De cara al horizonte: enero 2013

domingo, 27 de enero de 2013

El arrepentimiento de Nomadi: el principio de la búsqueda de Enzo

Nomadi miró a la luna, que estaba borrosa. No por el cielo, sino por las lágrimas que cubrían su rostro e inundaban sus ojos. Una y otra vez por su mente pasaba la imagen de Enzo, frente a frente a una temible pantera, negra como el carbón, como la más pura ausencia de luz. Y tantas veces lo recordaba, voluntaria o involuntariamente, tantas se repetía a sí mismo que nunca debió abandonarlo a su suerte, aunque quizás su suerte fuera ser abandonado y puede que entonces el abandono dejara de existir. Porque en la vida hay cosas que existen o no dependiendo de quien quiera que existan o no. Así, a veces el miedo inunda el cuerpo hinchando las venas como si la sangre pareciera que fuera a estallar, mientras que otros impasibles piensan en cómo pueden el problema solucionar. En este largo camino que es la vida, nada hay ningún sendero escrito a fuego sobre la inerte vitalidad de la tierra, aunque a veces nuestras actitudes sean los más grandes obstáculos que nos podamos imaginar. En este impredecible camino, todo parece ser nada, y nada parece ser todo, pues las cosas cambian a placer en una intrincada melodía de la que uno no sabe cuándo lleva la batuta y cuándo es mero esclavo del ritmo que la música parece llevar, aunque sea el del palpitar de nuestro corazón.
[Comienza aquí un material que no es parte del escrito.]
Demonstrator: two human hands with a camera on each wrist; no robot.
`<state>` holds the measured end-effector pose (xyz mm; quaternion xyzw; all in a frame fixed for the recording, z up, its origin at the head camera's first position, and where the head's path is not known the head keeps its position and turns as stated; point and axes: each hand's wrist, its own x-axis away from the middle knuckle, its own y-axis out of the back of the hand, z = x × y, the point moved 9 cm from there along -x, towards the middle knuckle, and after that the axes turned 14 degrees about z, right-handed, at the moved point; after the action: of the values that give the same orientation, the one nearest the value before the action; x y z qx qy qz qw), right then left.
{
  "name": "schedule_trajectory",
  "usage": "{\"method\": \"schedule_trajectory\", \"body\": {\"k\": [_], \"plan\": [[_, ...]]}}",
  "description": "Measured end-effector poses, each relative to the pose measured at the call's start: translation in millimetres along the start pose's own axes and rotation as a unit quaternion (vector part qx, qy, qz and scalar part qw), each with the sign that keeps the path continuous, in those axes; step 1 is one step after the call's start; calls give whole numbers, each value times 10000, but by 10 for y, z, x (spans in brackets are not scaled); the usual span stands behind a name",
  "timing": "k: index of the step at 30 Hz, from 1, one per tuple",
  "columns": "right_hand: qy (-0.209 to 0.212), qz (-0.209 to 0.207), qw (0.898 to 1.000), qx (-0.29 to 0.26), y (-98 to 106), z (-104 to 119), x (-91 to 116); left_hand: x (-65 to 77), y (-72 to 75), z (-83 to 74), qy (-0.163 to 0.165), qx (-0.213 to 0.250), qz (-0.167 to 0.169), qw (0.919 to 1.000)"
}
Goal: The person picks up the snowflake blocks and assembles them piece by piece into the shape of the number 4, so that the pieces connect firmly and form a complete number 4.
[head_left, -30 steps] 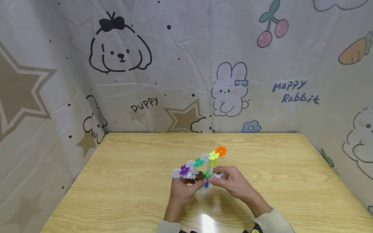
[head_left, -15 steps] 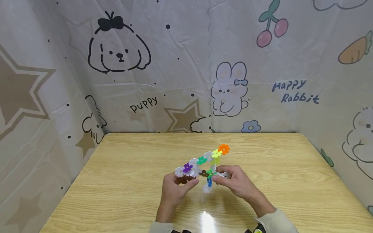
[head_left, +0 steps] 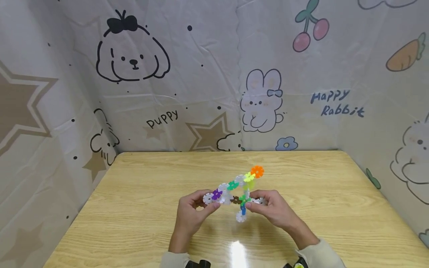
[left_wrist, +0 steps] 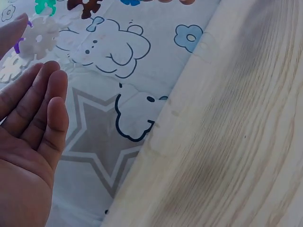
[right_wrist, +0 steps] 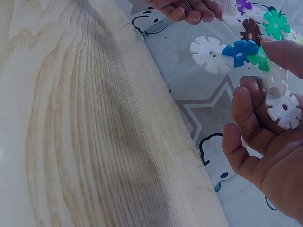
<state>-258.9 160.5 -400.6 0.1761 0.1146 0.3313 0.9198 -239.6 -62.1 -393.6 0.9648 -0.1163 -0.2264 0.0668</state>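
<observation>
A joined chain of plastic snowflake discs is held up over the table between both hands. Its slanting upper row runs from an orange disc [head_left: 257,171] through yellow, white and teal to a purple disc [head_left: 216,194]. My left hand [head_left: 189,214] holds the left end, thumb in front and fingers behind a white disc [head_left: 208,198]. My right hand [head_left: 275,208] pinches the structure by a green disc [head_left: 244,201], with white discs reaching into its palm. Below hang a blue disc [right_wrist: 240,52] and a white disc [right_wrist: 209,55]; a brown disc [right_wrist: 251,31] sits behind.
The wood-grain table [head_left: 151,175] lies under the hands, and its far edge meets a printed cloth [head_left: 207,93] with cartoon animals. Cloth also hangs at the left and right sides. A light reflection shows on the tabletop near the front.
My left hand has shifted left along the structure, from near its middle to its left end. The structure moved slightly right, uncovering the blue and lower white discs. My right hand keeps its pinch.
</observation>
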Motion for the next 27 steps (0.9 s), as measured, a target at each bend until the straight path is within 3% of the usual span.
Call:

Sentado en el suelo al borde del río, miró el reflejo de la luna en el río, pues esta se escondía entre las nubes cada vez que alzaba la vista al cielo. Cada reflejo de su pálida luz iluminaba un recóndito lugar del lecho del río: rocas, peces en busca de un lugar en el que descansar aleteando más lento, pues nunca un pez deja de nadar salvo cuando la selva y sus naturales leyes así lo sentencian; y en la superficie se encontró a sí mismo, el reflejo de su alma. Cuántos días más debería esperar sin poder hacer nada a que las cosas se solucionasen. Cuántas veces puede la vida cambiar sin que un nómada pueda hacer nada. Cuántos pasos a través de la frondosa selva podría dar, bajo la atenta vigilancia de fuertes y robustos, a la par que longevos árboles, recelosos guardianes de la intimidad de la vida allá en la tierra, a la que protegían de la indiscreción de los rayos del sol. Cuántos latidos más podría su corazón aguantar antes de hincharse a llorar y a gritar hasta que la garganta y las manos sangraran el dolor de la impotencia de un espíritu lleno de heridas lacerantes que el destino le inflige con sus afiladas garras para obligarlo a avanzar, aunque el obligado se obligue a sí mismo sin saberlo.

Pobre Nomadi, pensaba la hiena, aunque en su naturaleza estuviera el reírse de la desgracia ajena. Pobre y menudo nómada, decía la letal serpiente. Pobre Nomadi, pensaba Nomadi. La rabia y la desesperación habían impregnado cada una de las huellas que en su camino había dejado atrás, y ahora comenzaban a pesar en las piernas del nómada del mundo. El viento elevó el susurro de su lamento y lo llevó hasta el último rincón y gélido rincón de la selva, y todo ser vivo supo que el pequeño habitante erguido sufría la incoherencia de su comportamiento que el caos de la vida había sembrado en su nervio. Entonces pasó una de las cosas que pasaban siempre cuando Nomadi no podía más: o bien la furia rompía los tensos corsés que la incertidumbre había atado a su alrededor... o bien, buscando fuerzas cuando ya no parecía tenerlas, de un lugar que ni el propio Nomadi sabía, se levantaba y cargaba a sus espaldas con la rabia y la desesperación, envolviéndolas en el miedo que le paralizaba. Y así, se levantó y se arrancó con la más determinada indiferencia la incertidumbre que al suelo lo ataba, y en su pequeña mochila guardó la rabia. Y así, dejó plantada a la luna que, aunque tímida, a través de las nubes observaba. Así, Nomadi volvió a hacer lo que siempre hace un nómada del mundo: caminar, vivir, hacer lo que la vida o él mismo consideran necesario, aunque sus actos estén impregnados de la más absoluta desgana y falta de fe, o llenos de la más férrea voluntad. Porque hay veces que no importa nada el destino, sino posar los pies sobre un camino: el que dejan los pies a través de sus huellas.